Like Silk
by Anidori-Kiladra
Summary: The summer after their fifth year, Lavender visits Parvati over the summer holidays and the experience is not quite what she anticipated. Lavender/Padma.
1. Chapter 1

Like Silk

1.

Before she's even let go of the portkey, the sun is blazing down on Lavender. She can feel it on her shoulders and she's afraid to open her eyes. She lets go of the empty cigar box and reaches out her hands blindly. She giggles as they immediately brush cloth and the heavy fall of hair. She tugs one of Parvati's braids.

There's a gasp, and the hair is yanked out of her grasp. Parvati's voice hisses, "Lav!" but it's coming from behind her. Lavender slowly peels her eyes open to see Padma standing in front of her, rubbing her scalp.

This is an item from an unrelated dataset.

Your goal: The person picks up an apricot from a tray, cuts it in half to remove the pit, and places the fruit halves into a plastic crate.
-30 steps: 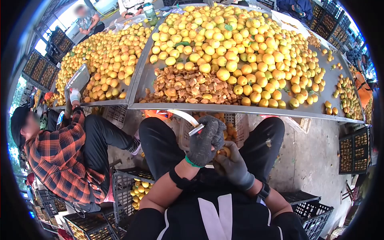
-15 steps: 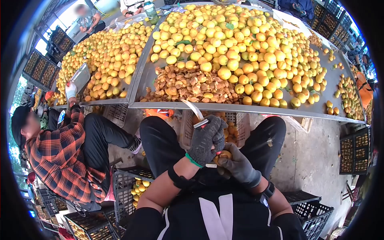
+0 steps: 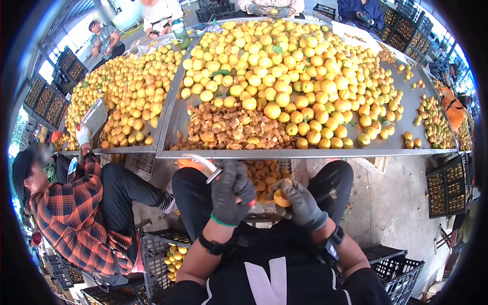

"That hurt," she informs Lavender, scowling, and even though her eyes do not look especially angry, Lavender finds herself looking away, down at the ground, and steps back to stand beside Parvati.

Padma has always intimidated her, ever since first year. Where Parvati is all laughter and hair ornaments and talk of boys, Padma is quiet and serious and serene, and Lavender cannot find a single thing to say to her.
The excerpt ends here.